A palavra SE como apassivador: explicação
histórica
Horácio Rolim de Freitas
A norma culta admite a
existência da chamada passiva sintética
com a partícula se, em frases como:
VENDEM-SE CASAS.
Dois são os argumentos dos que
defendem essa construção:
1º) sendo o verbo TER transitivo direto, pode ter voz passiva;
2º) esta construção com a partícula SE equivale à passiva analítica: CASAS SÃO VENDIDAS. Logo, o substantivo
CASAS, nos exemplos, representa o sujeito, devendo o verbo com ele
concordar.
Said Ali não admite tal construção
como voz passiva sob os seguintes argumentos:
1º)
“Analisar indiretamente, por meio de substituição é dar asas à fantasia”.
2º)
“São estruturas e significações diferentes: VENDE-SE ESTA CASA e ESTA
CASA É VENDIDA.
Said Ali considera,
portanto, voz ativa, sujeito
indeterminado e substantivo posposto, complemento verbal.
É como, aliás, percebe o falante na
linguagem coloquial.
Ao lado de Sai Ali estão Sotero dos
Reis, Antenor Nascentes e Clóvis Monteiro. Este assim se pronunciou sobre o pronome apassivador:
“A função subsidiária que, nesse caso, se atribui ao SE, é circunscrita à esfera dos eruditos. É ignorada pelo povo, que,
instintivamente, rejeita, por contrário à índole da língua, aquilo que, muitas
vezes, é ouro de lei para os gramáticos.”
Não há dúvida de que tal construção
não tem o respaldo da linguagem coloquial. O
usuário da língua não sente nenhuma ideia de passividade. Eis o real fato
sincrônico.
Faltava, no entanto, a explicação diacrônica, a origem de tal
construção.
Esse estudo, que viria,
definitivamente, justificar a aversão que o falante tem em flexionar o verbo
junto à palavra SE (VENDE-SE CASAS / CONSERTA-SE RELÓGIOS) se deve à tese de doutorado do Prof.

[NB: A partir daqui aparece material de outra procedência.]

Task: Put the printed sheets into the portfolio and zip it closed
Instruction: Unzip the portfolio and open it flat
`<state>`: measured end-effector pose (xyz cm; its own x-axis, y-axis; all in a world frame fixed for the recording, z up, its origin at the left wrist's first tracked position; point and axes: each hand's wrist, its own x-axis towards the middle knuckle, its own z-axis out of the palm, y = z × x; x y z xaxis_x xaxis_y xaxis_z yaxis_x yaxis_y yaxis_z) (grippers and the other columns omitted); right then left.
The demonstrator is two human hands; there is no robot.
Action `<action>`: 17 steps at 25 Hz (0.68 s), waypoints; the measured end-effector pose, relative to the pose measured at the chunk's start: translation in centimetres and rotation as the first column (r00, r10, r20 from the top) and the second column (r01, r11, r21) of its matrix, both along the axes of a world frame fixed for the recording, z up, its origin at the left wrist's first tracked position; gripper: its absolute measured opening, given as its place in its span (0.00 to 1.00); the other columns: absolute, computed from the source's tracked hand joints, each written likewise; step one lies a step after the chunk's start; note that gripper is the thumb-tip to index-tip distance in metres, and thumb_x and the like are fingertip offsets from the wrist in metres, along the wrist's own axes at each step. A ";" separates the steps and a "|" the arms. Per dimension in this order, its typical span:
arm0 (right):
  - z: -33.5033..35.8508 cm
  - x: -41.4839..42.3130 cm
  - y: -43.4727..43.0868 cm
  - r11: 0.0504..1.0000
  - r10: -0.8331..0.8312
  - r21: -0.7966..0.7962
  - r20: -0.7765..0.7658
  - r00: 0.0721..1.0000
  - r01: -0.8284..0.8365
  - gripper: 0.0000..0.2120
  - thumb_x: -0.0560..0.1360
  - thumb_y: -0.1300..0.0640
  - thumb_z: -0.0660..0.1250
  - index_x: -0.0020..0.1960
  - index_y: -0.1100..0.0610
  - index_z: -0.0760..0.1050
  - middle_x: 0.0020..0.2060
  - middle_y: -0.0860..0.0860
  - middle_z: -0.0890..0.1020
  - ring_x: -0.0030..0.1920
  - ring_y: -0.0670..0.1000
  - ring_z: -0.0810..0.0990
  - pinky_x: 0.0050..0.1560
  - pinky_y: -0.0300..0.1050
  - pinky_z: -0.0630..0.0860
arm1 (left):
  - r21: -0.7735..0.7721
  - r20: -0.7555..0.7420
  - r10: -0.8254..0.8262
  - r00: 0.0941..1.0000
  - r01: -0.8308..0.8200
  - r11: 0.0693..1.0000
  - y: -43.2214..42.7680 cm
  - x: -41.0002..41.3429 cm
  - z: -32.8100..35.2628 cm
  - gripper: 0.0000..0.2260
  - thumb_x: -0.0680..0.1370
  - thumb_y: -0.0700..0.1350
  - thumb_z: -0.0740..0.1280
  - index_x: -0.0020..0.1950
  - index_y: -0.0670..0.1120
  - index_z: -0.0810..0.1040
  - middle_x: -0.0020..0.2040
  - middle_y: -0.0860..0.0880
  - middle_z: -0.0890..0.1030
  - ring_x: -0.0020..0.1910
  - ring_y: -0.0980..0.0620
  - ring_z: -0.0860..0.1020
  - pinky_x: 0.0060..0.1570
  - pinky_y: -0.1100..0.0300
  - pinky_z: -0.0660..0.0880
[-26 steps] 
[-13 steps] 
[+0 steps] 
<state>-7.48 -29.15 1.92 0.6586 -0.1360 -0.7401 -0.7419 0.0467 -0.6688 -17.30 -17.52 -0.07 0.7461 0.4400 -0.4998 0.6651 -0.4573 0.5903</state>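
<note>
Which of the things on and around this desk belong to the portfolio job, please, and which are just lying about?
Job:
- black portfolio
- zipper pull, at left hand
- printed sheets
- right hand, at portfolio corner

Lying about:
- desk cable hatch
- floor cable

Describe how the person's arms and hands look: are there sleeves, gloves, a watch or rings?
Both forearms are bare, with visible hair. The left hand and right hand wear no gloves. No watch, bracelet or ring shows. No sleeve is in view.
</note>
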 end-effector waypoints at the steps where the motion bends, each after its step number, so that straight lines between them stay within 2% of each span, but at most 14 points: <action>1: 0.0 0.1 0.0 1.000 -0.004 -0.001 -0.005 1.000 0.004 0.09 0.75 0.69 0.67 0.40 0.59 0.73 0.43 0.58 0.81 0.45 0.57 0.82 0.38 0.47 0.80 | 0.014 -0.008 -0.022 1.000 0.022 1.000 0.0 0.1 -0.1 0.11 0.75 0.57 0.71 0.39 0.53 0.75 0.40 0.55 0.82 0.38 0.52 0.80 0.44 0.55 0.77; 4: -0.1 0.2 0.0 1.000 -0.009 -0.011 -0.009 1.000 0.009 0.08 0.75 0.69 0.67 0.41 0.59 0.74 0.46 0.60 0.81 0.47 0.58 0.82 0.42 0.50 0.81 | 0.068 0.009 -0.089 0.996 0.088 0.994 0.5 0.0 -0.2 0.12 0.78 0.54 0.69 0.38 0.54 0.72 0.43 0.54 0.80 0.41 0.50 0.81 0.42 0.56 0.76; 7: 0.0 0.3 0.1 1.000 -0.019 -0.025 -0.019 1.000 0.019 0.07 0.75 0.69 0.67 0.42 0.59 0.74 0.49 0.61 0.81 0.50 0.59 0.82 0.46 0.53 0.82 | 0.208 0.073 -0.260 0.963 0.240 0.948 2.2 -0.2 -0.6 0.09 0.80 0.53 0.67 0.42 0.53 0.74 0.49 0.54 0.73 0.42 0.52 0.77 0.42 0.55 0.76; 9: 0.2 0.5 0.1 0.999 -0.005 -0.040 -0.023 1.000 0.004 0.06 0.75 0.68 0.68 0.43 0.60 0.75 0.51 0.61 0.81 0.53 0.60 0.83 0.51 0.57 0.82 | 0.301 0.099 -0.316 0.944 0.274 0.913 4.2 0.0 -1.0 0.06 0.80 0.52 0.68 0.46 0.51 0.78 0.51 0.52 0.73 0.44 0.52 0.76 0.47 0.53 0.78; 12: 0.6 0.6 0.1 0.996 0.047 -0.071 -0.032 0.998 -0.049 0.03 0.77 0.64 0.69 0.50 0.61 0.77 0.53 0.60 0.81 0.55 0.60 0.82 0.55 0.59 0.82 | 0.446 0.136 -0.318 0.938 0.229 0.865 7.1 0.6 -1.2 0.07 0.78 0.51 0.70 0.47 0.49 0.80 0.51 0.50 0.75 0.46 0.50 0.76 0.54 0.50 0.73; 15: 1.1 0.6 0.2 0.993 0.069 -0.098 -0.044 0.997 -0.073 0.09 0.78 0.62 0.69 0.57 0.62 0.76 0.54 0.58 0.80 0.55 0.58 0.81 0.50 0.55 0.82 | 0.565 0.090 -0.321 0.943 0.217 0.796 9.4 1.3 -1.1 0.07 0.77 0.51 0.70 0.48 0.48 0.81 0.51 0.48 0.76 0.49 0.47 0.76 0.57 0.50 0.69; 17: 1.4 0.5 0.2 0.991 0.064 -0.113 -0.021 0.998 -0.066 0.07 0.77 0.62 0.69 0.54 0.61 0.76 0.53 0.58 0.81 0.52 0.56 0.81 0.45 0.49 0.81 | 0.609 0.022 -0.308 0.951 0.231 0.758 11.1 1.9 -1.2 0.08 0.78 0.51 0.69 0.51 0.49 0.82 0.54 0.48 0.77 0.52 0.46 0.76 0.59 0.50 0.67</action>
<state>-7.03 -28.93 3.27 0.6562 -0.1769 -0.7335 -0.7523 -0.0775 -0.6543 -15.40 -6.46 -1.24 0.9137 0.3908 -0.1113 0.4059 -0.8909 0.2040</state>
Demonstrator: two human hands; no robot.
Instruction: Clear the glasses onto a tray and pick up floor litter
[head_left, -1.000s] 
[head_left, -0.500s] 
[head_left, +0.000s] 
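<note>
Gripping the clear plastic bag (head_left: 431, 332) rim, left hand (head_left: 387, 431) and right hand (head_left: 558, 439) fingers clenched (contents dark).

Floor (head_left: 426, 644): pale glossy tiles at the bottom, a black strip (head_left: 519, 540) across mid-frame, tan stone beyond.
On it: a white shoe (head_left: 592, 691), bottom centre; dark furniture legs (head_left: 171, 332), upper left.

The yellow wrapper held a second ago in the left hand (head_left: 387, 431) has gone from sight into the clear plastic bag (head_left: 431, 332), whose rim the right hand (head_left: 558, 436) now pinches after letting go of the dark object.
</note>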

Castelar de Carvalho. Pesquisador de
primeira linha, que, antes, já nos dera a obra Para compreender Saussure,
solucionou a origem da chamada passiva pronominal na obra O Pronome Se: uma palavra oblíqua e dissimulada.
Comprovou
o autor que nunca a palavra SE funcionou no latim clássico como elemento
apassivador. Nem o latim vulgar deu guarida a tal construção.
O Prof. Castelar cita
eminente autoridade no assunto, Henri
Müller, no artigo A Voz Passiva no
Latim Vulgar, publicado pela Columbia University Press, em 1962: “Passiva pronominal é uma criação das
línguas românicas, não do latim. A passiva pronominal é uma invenção
renascentista”.
Eis a lição de Castelar de Carvalho: “O SE pronome apassivador tem sua origem
no uso da perífrase verbo pronominal com
sujeito inanimado (Ex.: Agita-se a palmeira.), construção que acabou por se
prestar a uma interpretação ambígua:
de um lado, como medial dinâmica (A
palmeira agita-se) com a personificação do sujeito; e. de outro, com a voz
passiva, a chamada passiva pronominal
românica, interpretação que veio a prevalecer no registro culto da língua
portuguesa.”
___________________
ROLIM DE FREITAS,Horácio. Aspectos Diacrônicos e
Sincrônicos da Língua Portuguesa, in: Confluência, Revista do Instituto de
Língua Portuguesa, nº 20-2º semestre de 2000- Rio de Janeiro, p. 82-83.